### PROMPT
Copy out the data word for word. The images are not part of the copy.

### DATA
....
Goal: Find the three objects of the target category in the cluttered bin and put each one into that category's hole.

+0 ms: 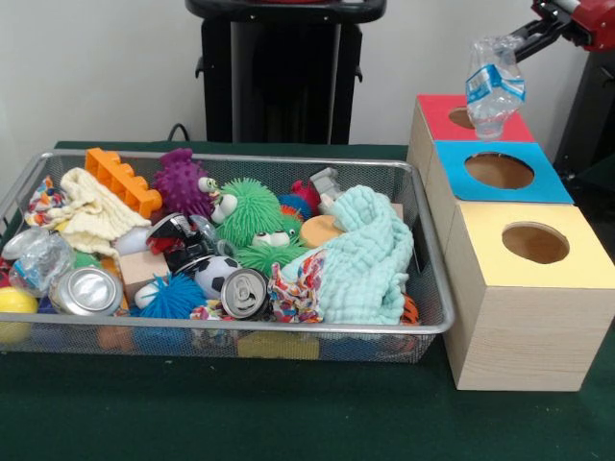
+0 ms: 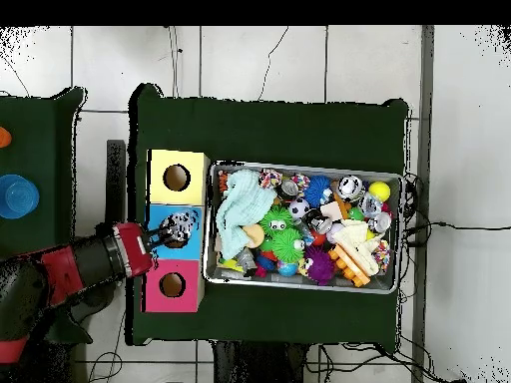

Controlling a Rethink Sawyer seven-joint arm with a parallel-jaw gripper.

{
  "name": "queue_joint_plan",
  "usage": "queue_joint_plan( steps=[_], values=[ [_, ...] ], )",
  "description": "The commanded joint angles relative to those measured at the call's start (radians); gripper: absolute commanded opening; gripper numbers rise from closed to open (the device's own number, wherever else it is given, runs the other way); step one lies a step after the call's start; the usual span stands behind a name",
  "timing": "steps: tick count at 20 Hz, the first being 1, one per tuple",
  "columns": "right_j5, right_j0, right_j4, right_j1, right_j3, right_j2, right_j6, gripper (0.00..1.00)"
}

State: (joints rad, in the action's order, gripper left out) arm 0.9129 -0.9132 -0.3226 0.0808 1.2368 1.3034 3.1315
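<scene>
My gripper (image 1: 511,42) comes in from the upper right and is shut on the top of a see-through bottle with a blue label (image 1: 493,86). The bottle hangs upright just above the red-topped box (image 1: 437,113), in front of part of its hole (image 1: 461,117). In the overhead view the gripper (image 2: 161,238) and bottle (image 2: 180,227) show between the red box's hole (image 2: 172,285) and the blue box. A second see-through bottle (image 1: 38,257) lies at the left end of the wire mesh bin (image 1: 288,161). The third is hidden.
The blue-topped box (image 1: 500,171) and yellow-topped box (image 1: 535,243) stand in line with the red one, right of the bin. The bin holds two silver cans (image 1: 86,290) (image 1: 243,291), a mint cloth (image 1: 360,259), fuzzy green toys (image 1: 248,213) and an orange brick (image 1: 120,178).
</scene>
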Motion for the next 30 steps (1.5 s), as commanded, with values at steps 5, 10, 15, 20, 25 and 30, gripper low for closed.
queue_joint_plan(
  steps=[5, 10, 15, 20, 25, 30],
  values=[
    [0.012, 0.02, -0.022, 0.079, -0.006, -0.11, 0.197, 0.0],
    [0.064, 0.02, -0.05, 0.101, -0.044, -0.1, 0.231, 0.0],
    [0.109, 0.019, -0.068, 0.114, -0.07, -0.09, 0.251, 0.0],
    [0.12, 0.019, -0.077, 0.121, -0.079, -0.085, 0.257, 0.0],
    [0.14, 0.022, -0.098, 0.117, -0.094, -0.082, 0.261, 0.0],
    [0.177, 0.029, -0.131, 0.103, -0.121, -0.087, 0.269, 0.0]
  ],
)
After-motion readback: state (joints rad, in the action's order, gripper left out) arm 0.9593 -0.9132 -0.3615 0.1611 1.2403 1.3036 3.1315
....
### WRITTEN RESPONSE
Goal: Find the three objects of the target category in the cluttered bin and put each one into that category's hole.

+0 ms: 
+0 ms: 

Controlling a Rethink Sawyer seven-joint arm with a parallel-jaw gripper.

{
  "name": "queue_joint_plan",
  "usage": "queue_joint_plan( steps=[_], values=[ [_, ...] ], )",
  "description": "The commanded joint angles relative to those measured at the call's start (radians); gripper: absolute commanded opening; gripper numbers rise from closed to open (the device's own number, wherever else it is given, runs the other way); step one lies a step after the call's start; the usual span stands behind a name",
  "timing": "steps: tick count at 20 Hz, the first being 1, one per tuple",
  "columns": "right_j5, right_j0, right_j4, right_j1, right_j3, right_j2, right_j6, gripper (0.00..1.00)"
}

State: (joints rad, in the action's order, gripper left out) arm 0.9129 -0.9132 -0.3226 0.0808 1.2368 1.3034 3.1315
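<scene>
My gripper (image 1: 511,42) comes in from the upper right and is shut on the top of a see-through bottle with a blue label (image 1: 493,86). The bottle hangs upright just above the red-topped box (image 1: 437,113), in front of part of its hole (image 1: 461,117). In the overhead view the gripper (image 2: 161,238) and bottle (image 2: 180,227) show between the red box's hole (image 2: 172,285) and the blue box. A second see-through bottle (image 1: 38,257) lies at the left end of the wire mesh bin (image 1: 288,161). The third is hidden.
The blue-topped box (image 1: 500,171) and yellow-topped box (image 1: 535,243) stand in line with the red one, right of the bin. The bin holds two silver cans (image 1: 86,290) (image 1: 243,291), a mint cloth (image 1: 360,259), fuzzy green toys (image 1: 248,213) and an orange brick (image 1: 120,178).
</scene>
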Motion for the next 30 steps (1.5 s), as commanded, with values at steps 5, 10, 15, 20, 25 and 30, gripper low for closed.
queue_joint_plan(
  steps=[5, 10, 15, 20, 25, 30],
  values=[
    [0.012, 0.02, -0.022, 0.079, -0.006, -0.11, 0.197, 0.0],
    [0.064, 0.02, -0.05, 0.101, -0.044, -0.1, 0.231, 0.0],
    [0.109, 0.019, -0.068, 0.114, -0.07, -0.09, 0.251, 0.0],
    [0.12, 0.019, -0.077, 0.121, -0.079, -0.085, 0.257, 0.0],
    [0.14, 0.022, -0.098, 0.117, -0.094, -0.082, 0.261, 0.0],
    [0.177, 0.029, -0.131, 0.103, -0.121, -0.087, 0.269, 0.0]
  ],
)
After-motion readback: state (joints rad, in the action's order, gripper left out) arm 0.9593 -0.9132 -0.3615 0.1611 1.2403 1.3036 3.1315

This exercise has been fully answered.